» TASK: Your answer should hold each line of the material that contains the word "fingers".
[GIVEN DATA — start]
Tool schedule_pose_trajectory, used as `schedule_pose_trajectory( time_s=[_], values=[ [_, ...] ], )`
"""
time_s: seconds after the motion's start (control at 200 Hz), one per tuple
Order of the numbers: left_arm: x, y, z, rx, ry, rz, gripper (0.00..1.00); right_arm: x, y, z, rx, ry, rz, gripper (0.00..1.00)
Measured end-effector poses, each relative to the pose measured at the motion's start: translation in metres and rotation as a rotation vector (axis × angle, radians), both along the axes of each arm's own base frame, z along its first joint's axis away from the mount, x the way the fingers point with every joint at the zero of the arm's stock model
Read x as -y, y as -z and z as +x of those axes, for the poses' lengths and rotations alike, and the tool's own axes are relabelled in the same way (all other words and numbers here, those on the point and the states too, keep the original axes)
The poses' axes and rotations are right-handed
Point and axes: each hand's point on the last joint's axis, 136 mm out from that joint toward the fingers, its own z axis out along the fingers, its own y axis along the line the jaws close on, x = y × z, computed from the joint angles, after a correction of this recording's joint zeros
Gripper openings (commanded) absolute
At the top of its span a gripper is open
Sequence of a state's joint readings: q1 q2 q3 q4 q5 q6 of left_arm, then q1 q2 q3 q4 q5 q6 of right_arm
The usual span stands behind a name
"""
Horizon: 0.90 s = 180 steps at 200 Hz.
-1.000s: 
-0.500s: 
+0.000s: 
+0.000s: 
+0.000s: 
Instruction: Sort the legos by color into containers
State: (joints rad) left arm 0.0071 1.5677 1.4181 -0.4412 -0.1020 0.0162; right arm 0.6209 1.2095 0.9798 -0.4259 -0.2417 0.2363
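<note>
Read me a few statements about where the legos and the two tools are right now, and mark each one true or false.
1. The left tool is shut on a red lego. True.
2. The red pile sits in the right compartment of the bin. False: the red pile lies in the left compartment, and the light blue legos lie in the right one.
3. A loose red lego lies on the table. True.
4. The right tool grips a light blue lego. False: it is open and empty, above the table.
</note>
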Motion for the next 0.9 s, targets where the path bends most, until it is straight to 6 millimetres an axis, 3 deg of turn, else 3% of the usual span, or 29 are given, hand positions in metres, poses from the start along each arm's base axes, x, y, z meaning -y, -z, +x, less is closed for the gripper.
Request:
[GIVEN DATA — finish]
» EXERCISE RESULT:
Measured end-effector poses, each relative to the pose measured at the motion's start: translation in metres and rotation as a rotation vector (axis × angle, radians), both along the axes of each arm's own base frame, z along its first joint's axis away from the mount, x the way the fingers point with every joint at the zero of the arm's stock model
Point and axes: each hand's point on the last joint's axis, 136 mm out from that joint toward the fingers, its own z axis out along the fingers, its own y axis along the line the jaws close on, x = y × z, computed from the joint angles, after a correction of this recording's joint zeros

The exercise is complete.